▶ _Task brief_: Within the lines below, the span from the line with "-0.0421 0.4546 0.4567" to the line with "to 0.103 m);", both ends included, is to be reproduced exactly, with pictures omitted.

----- Information given -----

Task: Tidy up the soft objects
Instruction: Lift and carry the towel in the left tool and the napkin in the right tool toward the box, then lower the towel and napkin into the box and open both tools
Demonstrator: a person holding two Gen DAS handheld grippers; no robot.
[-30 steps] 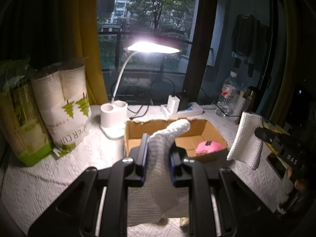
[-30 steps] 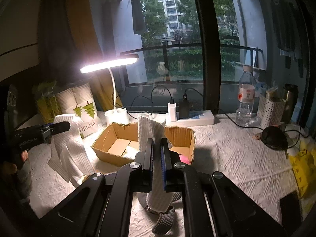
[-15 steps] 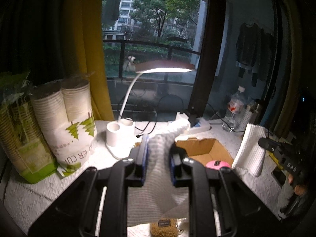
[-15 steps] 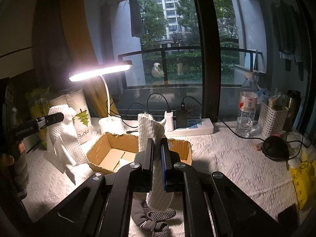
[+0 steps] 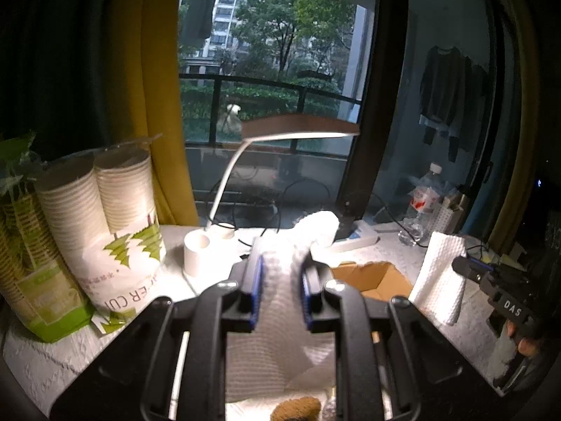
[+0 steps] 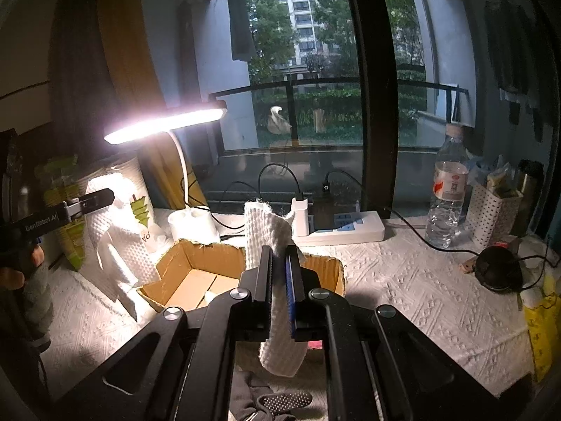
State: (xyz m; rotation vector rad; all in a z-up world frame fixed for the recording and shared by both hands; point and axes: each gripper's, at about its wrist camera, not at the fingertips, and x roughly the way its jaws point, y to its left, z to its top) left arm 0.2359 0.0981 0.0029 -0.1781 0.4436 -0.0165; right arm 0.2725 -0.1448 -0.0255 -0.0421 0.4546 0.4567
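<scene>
- White cloth (image 6: 277,245) hanging above the cardboard box (image 6: 182,273) — pinched at each end.
- Right claw (image 6: 278,273) clamping one end, left claw (image 5: 280,273) clamping the other.
- Lit desk lamp (image 6: 164,126) shining over the counter (image 6: 403,280).

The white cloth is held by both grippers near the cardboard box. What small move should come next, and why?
Probably bring the two grippers together to fold the cloth. The left gripper and the right gripper are each shut on a part of it, and it hangs in front of the box, which is open. Folded, it should fit better inside.
</scene>
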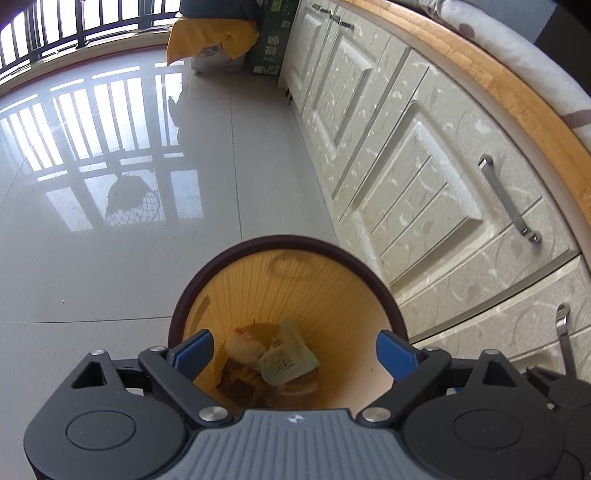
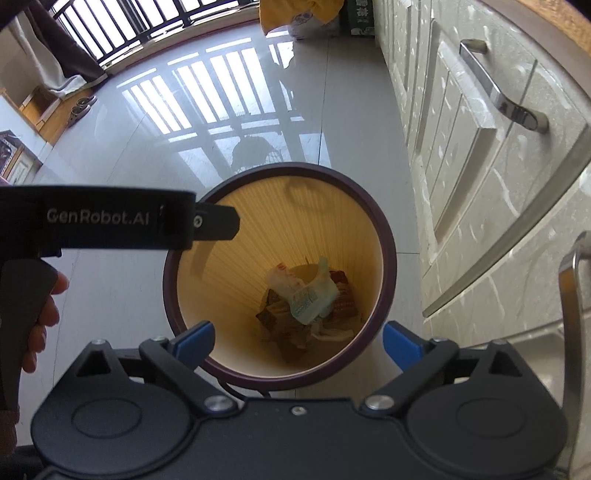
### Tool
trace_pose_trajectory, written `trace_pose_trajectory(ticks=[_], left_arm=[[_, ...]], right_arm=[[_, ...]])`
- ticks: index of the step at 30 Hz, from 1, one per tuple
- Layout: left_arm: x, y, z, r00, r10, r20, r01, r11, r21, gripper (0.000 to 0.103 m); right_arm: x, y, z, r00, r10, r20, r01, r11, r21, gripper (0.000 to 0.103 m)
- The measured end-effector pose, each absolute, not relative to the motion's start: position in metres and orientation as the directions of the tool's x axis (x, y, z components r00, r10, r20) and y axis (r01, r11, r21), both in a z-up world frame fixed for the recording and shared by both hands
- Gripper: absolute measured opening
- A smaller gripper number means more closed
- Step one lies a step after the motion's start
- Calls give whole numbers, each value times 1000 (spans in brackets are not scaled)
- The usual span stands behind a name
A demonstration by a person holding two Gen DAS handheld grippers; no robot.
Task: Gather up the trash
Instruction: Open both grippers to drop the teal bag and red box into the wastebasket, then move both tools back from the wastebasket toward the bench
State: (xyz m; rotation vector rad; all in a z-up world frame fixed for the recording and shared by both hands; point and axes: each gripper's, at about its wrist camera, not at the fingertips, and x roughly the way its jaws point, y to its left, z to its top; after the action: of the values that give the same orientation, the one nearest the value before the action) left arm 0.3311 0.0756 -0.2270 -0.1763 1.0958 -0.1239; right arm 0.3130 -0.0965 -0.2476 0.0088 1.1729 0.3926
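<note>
A round trash bin (image 1: 288, 242) with a dark rim and a pale yellow inside stands on the tiled floor beside the cabinets. It also shows in the right wrist view (image 2: 280, 168). Crumpled wrappers (image 1: 286, 360) lie at its bottom, seen also in the right wrist view (image 2: 310, 299). My left gripper (image 1: 295, 350) is open and empty, right above the bin's mouth. My right gripper (image 2: 299, 338) is open and empty, above the bin's near rim. The left gripper's body (image 2: 110, 221) reaches over the bin's left rim in the right wrist view.
Cream cabinets (image 1: 406, 166) with metal handles (image 2: 498, 88) run along the right, close to the bin. A yellow cloth over a bag (image 1: 210, 37) and a green box (image 1: 271, 40) stand at the far end. A barred window (image 2: 147, 22) and shoes (image 2: 79, 105) lie far left.
</note>
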Motion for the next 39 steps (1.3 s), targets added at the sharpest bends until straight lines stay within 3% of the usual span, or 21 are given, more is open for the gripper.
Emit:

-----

▶ _Solution for this problem_:
State: (xyz m; rotation vector rad; all in a z-up world frame fixed for the recording and shared by both hands; point and axes: each gripper's, at about its wrist camera, not at the fingertips, and x roughly the way its jaws point, y to its left, z to its top) left arm 0.2359 0.0981 0.0029 -0.1781 0.4436 -0.0165; right arm 0.2725 -0.1448 -0.0255 -0.0421 0.4546 0.4567
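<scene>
- White cloth (image 6: 277,245) hanging above the cardboard box (image 6: 182,273) — pinched at each end.
- Right claw (image 6: 278,273) clamping one end, left claw (image 5: 280,273) clamping the other.
- Lit desk lamp (image 6: 164,126) shining over the counter (image 6: 403,280).

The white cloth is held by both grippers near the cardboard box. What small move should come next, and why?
Probably bring the two grippers together to fold the cloth. The left gripper and the right gripper are each shut on a part of it, and it hangs in front of the box, which is open. Folded, it should fit better inside.
</scene>
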### Tool
trace_pose_trajectory, written `trace_pose_trajectory(ticks=[_], left_arm=[[_, ...]], right_arm=[[_, ...]])`
- ticks: index of the step at 30 Hz, from 1, one per tuple
- Layout: left_arm: x, y, z, r00, r10, r20, r01, r11, r21, gripper (0.000 to 0.103 m); right_arm: x, y, z, r00, r10, r20, r01, r11, r21, gripper (0.000 to 0.103 m)

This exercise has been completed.